5. Forgive, forgive, forgive

“Often, when you think you are at the end of something, you are at the beginning of something else.”  -- Fred Rogers

It is easy to be angry with the person we loved and lost. It is easy to blame them for the pain we feel and the suffering we are left to endure. It is easy to be mad at ourselves for loving so foolishly, with abandon and passion. It is tempting to focus our mind’s eye on the negative aspects of the past relationship and look at the past love with cynicism. However, if we are truly to learn from this experience, we have to be able to contain it in full, and to do so we must forgive. Our ability to love and feel has such beauty and power in it, that life without it seems unimaginable. We must forgive ourselves for loving and losing since it is truly “better to have loved and lost than never to have loved at all.”  -- Alfred Lord Tennyson. We also must free ourselves from the burden of resentment toward our ex-beloved for they have done the best they could with the resources they had. It was not enough to make us happy, but it was the best they could muster.

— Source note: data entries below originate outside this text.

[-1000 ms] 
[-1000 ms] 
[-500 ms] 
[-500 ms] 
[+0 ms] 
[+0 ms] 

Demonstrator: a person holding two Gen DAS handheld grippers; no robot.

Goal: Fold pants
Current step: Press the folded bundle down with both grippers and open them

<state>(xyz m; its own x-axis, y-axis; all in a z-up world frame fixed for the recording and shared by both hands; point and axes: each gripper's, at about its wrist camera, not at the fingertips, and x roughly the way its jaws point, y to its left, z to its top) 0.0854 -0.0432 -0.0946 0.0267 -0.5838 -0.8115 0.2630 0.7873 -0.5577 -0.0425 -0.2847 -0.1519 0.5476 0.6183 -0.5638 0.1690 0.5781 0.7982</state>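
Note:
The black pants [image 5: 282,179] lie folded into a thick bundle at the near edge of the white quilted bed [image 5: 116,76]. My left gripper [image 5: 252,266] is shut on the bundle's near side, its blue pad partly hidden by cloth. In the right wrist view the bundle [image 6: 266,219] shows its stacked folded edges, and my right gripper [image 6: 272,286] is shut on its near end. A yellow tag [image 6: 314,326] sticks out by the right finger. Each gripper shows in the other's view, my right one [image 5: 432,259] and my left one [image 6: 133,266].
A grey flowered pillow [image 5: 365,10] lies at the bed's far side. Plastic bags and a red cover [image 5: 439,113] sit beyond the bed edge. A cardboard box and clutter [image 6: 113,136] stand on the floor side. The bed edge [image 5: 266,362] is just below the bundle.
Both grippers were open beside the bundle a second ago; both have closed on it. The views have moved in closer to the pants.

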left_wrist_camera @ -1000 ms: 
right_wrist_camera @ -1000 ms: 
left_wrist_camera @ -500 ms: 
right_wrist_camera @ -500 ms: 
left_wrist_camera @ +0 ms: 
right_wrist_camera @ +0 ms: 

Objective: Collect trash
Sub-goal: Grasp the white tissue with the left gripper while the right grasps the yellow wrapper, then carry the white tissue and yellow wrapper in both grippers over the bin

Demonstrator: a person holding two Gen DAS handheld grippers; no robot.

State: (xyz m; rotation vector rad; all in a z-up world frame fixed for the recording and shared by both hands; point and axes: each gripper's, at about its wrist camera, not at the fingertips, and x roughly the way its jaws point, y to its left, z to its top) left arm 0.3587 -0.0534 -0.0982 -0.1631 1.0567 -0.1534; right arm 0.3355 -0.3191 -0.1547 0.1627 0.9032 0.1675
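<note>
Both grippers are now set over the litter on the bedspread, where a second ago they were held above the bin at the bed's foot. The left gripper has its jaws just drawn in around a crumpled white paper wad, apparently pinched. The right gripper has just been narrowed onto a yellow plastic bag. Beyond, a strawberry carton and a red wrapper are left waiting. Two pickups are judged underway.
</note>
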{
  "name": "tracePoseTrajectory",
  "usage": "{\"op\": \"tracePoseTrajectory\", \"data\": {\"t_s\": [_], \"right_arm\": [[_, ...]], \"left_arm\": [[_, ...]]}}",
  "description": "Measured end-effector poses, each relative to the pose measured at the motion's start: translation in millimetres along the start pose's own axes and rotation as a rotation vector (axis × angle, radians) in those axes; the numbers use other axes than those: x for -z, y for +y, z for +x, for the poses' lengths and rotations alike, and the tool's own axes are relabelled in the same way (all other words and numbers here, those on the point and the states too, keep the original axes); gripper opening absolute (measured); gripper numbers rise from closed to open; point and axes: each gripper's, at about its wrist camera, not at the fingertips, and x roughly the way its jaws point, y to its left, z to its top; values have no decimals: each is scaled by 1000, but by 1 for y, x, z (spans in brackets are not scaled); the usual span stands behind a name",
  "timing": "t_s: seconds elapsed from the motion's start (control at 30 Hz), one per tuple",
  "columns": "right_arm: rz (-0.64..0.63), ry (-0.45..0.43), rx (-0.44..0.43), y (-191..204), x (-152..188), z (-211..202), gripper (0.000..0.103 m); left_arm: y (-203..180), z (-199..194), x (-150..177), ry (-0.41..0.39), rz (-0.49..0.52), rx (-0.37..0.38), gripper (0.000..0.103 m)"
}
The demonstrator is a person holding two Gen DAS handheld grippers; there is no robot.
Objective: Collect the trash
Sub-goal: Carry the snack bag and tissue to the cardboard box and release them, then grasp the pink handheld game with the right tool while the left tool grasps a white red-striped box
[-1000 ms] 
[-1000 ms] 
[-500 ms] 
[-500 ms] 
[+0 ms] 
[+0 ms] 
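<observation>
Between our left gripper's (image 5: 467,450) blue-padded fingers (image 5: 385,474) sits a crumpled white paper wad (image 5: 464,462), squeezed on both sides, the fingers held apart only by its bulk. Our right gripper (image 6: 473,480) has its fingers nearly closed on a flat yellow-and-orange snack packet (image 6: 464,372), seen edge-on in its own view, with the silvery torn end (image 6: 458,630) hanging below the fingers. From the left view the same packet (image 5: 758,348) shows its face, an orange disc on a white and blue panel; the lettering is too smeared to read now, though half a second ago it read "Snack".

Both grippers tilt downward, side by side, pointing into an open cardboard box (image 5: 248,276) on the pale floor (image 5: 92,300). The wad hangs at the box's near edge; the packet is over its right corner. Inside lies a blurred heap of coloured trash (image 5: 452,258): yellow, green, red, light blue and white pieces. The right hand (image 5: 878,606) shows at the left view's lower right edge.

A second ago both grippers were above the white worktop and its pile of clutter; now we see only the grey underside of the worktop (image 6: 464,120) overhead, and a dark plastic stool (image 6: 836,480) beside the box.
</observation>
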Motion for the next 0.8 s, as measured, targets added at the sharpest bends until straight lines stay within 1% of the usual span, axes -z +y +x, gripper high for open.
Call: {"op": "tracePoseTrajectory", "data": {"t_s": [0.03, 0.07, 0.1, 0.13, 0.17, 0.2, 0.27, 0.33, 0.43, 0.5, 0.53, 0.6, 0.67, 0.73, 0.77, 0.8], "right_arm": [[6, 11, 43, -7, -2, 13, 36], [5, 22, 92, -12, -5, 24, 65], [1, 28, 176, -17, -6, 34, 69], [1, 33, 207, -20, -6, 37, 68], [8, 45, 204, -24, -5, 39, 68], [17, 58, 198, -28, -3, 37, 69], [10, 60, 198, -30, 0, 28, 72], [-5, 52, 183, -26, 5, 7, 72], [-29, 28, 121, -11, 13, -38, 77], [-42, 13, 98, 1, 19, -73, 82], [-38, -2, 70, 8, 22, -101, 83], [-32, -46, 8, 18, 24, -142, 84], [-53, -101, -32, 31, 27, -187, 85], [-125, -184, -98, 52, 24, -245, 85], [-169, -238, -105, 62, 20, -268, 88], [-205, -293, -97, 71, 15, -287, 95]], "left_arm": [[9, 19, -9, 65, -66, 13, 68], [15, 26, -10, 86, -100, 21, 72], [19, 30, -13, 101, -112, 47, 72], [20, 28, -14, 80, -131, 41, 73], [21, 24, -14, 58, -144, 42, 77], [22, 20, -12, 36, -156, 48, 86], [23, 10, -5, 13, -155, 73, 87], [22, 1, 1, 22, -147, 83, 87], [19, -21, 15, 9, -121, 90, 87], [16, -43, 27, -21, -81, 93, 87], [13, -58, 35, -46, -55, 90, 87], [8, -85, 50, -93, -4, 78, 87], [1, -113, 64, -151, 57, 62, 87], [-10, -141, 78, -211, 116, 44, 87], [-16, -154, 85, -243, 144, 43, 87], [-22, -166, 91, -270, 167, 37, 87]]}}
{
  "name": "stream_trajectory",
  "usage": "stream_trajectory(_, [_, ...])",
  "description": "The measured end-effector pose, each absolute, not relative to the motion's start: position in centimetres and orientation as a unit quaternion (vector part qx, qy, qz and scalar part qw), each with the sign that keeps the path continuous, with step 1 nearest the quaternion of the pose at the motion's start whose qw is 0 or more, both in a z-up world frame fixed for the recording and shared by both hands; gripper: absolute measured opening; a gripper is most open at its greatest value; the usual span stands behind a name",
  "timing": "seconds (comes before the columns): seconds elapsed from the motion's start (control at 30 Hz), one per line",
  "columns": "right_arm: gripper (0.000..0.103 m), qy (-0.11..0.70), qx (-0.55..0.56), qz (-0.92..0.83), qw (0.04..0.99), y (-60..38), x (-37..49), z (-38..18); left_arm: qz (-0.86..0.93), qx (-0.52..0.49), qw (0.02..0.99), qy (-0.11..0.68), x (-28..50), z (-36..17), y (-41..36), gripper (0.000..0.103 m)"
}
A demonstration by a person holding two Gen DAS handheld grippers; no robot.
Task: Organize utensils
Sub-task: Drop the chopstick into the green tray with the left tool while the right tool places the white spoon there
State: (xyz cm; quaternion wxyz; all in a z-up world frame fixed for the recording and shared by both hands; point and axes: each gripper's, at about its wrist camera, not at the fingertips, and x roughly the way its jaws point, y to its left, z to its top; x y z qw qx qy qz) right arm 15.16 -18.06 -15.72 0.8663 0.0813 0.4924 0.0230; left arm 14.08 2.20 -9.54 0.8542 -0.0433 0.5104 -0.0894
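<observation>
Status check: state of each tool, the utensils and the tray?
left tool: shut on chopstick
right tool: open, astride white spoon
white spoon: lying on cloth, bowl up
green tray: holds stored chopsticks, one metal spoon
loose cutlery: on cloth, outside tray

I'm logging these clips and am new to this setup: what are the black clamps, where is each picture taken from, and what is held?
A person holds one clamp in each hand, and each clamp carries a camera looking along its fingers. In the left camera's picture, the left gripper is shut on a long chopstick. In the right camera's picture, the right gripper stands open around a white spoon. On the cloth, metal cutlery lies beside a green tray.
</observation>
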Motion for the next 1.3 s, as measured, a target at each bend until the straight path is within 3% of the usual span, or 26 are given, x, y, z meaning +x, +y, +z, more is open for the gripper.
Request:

6. Spend time with your people - family and friends

“Only the people we love can fill our hearts. Everything else is just a play of light and shadow that will vanish in the star-spangled night of death.” --  Anonymous

There is nothing more healing and comforting during times of heartache, than time spent with those who truly love us. Our close family and friends are crucial to help us restore balance and calm our minds.


7. Immerse yourself in what gives you a sense of meaning and purpose.

“Honor the space between no longer and not yet.”  -- Nancy Levin

As important as our beloved was for us, and as painful the void may be, they were not the ones to give our life meaning. Nobody but us ourselves can do that. Despite the loss of our beloved, our life goes on and the world keeps on spinning. The things that gave our life meaning before our past relationship still hold the power to give meaning to our life after the end of that relationship. Remind yourself of what these things are for you and immerse yourself in them. Our children, our work, our hobbies, philanthropy, volunteering, sports, literature, art, travel – whatever makes us feel alive and needed has to become the center of our life experience and help us heal and grow.

8. Spiritual practice - meditate, take walks, nature

“Beauty is eternity gazing at itself in the mirror. But you are the eternity, and you are the mirror.”  --Kahlil Gibran

Spirituality is our own innermost feeling of interconnectedness, of being a part of the greater whole and of knowing our role within the greater scheme of things. Spirituality, unlike religion, is a personal and private experience and although formalized religious practice can be one way of practicing spirituality, it does not have to be. One can introduce spiritual practice into their life through meditation, yoga, or other Eastern or Western practice of enlightenment.  An excellent book to consider is “The Art of True Healing: The Unlimited Power of Prayer and Visualization” by Israel Regardie.


9. Love yourself

“Don’t you know yet? It is your light that lights the worlds.”  -- Rumi

Mindfulness is the practice of awareness. Once we turn our inner gaze to observe the thoughts we are thinking and beliefs we are holding about ourselves, we have a chance to evaluate our relationship with ourselves. Healing from the loss of the relationship with our beloved depends on our ability to mend our relationship with ourselves. The attitude of compassion, kindness, appreciation, and patience toward ourselves has the power to mend and heal.

10. A broken heart grows back stronger

“Love is perhaps the only glimpse we are permitted of eternity.”  -- Helen Hayes

Finally, one thing to remember is that the heart that has weathered a storm grows stronger, and once we are fully healed our capacity to love grows greater.